Misal, dikatakan dalam riwayat bahwa al Qur’an mengandung tujuh lapis makna lahir dan tujuh lapis makna batin. Dan setiap lapisannya ada seribu makna. Dan di masing-masing seribu makna ada seribu makna lagi. Dalam bahasa Qur’an diibaratkan “Dan seandainya pohon-pohon di bumi menjadi pena dan laut (menjadi tinta), ditambahkan kepadanya tujuh laut (lagi) sesudah (kering)nya, niscaya tidak akan habis-habisnya (dituliskan) kalimat Allah. Sesungguhnya Allah Maha Perkasa lagi Maha Bijaksana.”

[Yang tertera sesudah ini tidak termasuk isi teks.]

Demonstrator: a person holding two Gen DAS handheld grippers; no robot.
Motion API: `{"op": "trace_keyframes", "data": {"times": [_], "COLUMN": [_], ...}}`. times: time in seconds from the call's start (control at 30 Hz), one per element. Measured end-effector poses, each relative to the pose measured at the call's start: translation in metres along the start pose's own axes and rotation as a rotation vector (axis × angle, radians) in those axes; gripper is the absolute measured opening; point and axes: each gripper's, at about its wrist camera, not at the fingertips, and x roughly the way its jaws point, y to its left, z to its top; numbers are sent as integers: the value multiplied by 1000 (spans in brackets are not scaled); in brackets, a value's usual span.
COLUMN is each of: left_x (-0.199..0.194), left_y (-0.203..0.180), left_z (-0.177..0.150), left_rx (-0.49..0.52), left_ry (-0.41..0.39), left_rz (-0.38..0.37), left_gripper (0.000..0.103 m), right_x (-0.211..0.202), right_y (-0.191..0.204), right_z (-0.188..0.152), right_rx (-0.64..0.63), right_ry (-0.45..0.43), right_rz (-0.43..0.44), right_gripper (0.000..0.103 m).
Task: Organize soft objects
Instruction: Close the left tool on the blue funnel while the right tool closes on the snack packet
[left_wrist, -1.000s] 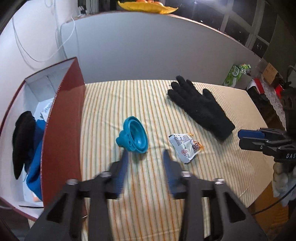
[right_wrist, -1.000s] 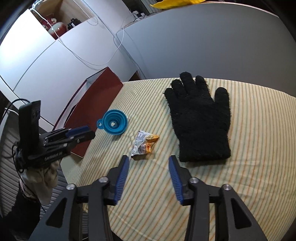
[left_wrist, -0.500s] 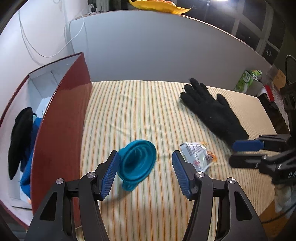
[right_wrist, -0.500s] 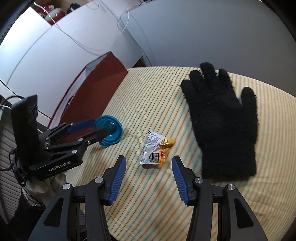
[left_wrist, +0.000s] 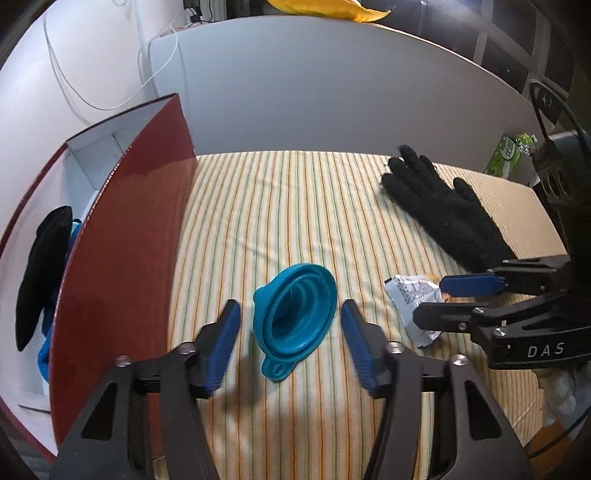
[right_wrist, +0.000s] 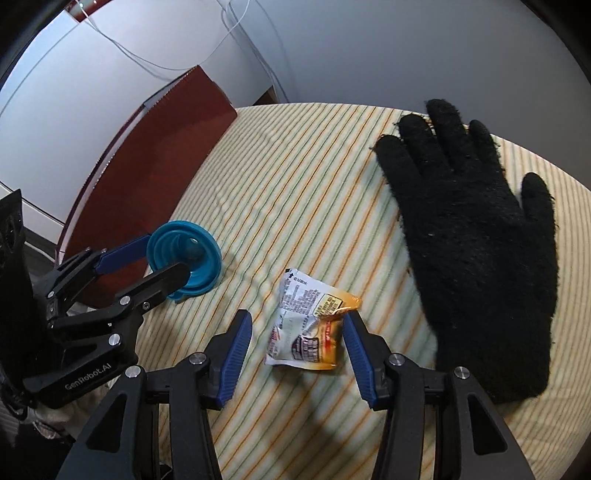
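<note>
on the left stands a red box (left_wrist: 122, 236), open at the top, with a black glove (left_wrist: 40, 269) and something blue already inside. just right of it, on the striped bench (left_wrist: 280, 206), a teal funnel (left_wrist: 295, 314) lies on its side between the spread fingers of the left gripper (left_wrist: 290, 332), which have just been closing in; the pads (left_wrist: 227, 332) do not touch it yet. it looks like a folding rubber funnel, light and springy, so a squeeze across the ribbed cone should hold, though it may flatten or slip.

next comes a small snack packet (right_wrist: 310, 325), crinkly, light and slick. it sits between the spread fingers of the right gripper (right_wrist: 295, 345); the right pad (right_wrist: 356, 343) seems to brush its orange corner, though i cannot be sure. pinching the puffed middle looks safer than a corner.

furthest right a second black glove (right_wrist: 476, 243) lies flat, limp and fuzzy, best gathered at the cuff.
</note>
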Motion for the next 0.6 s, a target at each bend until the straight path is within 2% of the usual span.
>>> {"op": "trace_keyframes", "data": {"times": [0.17, 0.37, 0.47, 0.6], "left_x": [8, 9, 8, 7], "left_y": [-1, 2, 5, 7], "left_z": [-1, 2, 1, -3], "left_rx": [4, -21, -35, -56], "left_ry": [17, -2, -8, -23], "left_rz": [1, 2, 0, -12], "left_gripper": [31, 16, 11, 9], "right_x": [8, 14, 14, 12], "right_y": [14, 30, 35, 35], "right_z": [4, 4, 3, -1], "right_rx": [-39, -106, -124, -130], "right_ry": [12, 16, 14, -2], "right_rz": [-29, -116, -142, -133], "right_gripper": [48, 47, 35, 33]}}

Maka tidak heran ada banyak penafsiran. Sebab, akal-pikiran manusia yang terbatas tentu tidak akan bisa memahami semua kalam ilahi yang mahaluas dan mahamendalam maknanya. Pikiran hanya menjangkau apa-apa yang sanggup ia pikirkan. Yang terbatas tidak bisa memahami keseluruhan dari yang tidak terbatas.
Karena keterbatasan itu maka ulama yang mendalam ilmunya membuat kaidah atau perangkat untuk memahami teks suci. Mengapa? Sebab otoritas tertinggi untuk menafsirkan wahyu yakni Kanjeng Nabi Muhammad, sudah wafat.
Kanjeng Nabi tidak menyusun kaidah karena beliau sudah “dibedah dadanya oleh malaikat untuk disucikan” dan ma’shum dan beliaulah yang diberi wahyu via Jibril. Kaidah atau perangkat ilmu tafsir teks suci itu dibuat sebagai rambu-rambu bagi yang bukan nabi. Rambu untuk apa? Salah satunya: Hawa nafsu.
Nabi mengajarkan Quran tanpa campur tangan hawa nafsu buruk. Kita, yang bukan nabi, tentu tidak semurni itu. Manusia punya pikiran, juga punya keinginan hawa nafsu. Kalau hati tidak bersih dari hawa nafsu, maka tanpa perangkat kaidah ilmu tafsir orang akan menafsirkan semaunya sendiri sesuai hawa nafsunya. Kita tahu kalau hawa nafsu dominan, pikiran akan disetir dan tidak jernih.
Contoh sederhana: kalau nafsu amarah naik dan kita tak bisa mengendalikan nafsu ini, pikiran kita seakan hilang. Orang bisa kalap. Makanya kanjeng Nabi berpesan jangan ambil keputusan saat amarah membara karena pikiran sedang buram.
Sekarang bayangkan jika saya, yang hawa nafsu saya banyak dan kuat, ada amarah, mesum, iri, suka dusta, masih belum pasrah pada takdir, berharap pujian, merasa lebih benar, gampang menyesatkan dan memaki orang, berharap kemewahan, kekuasaan dunia, pongah, ujub, ria, merasa alim, suci, lalu mendadak menafsirkan ayat suci tanpa dasar kaidah dan perangkat ilmu tafsir yang memadai dan benar, hanya modal terjemahan dan pikiran sendiri yang terbatas kemampuannya. Apa yang terjadi?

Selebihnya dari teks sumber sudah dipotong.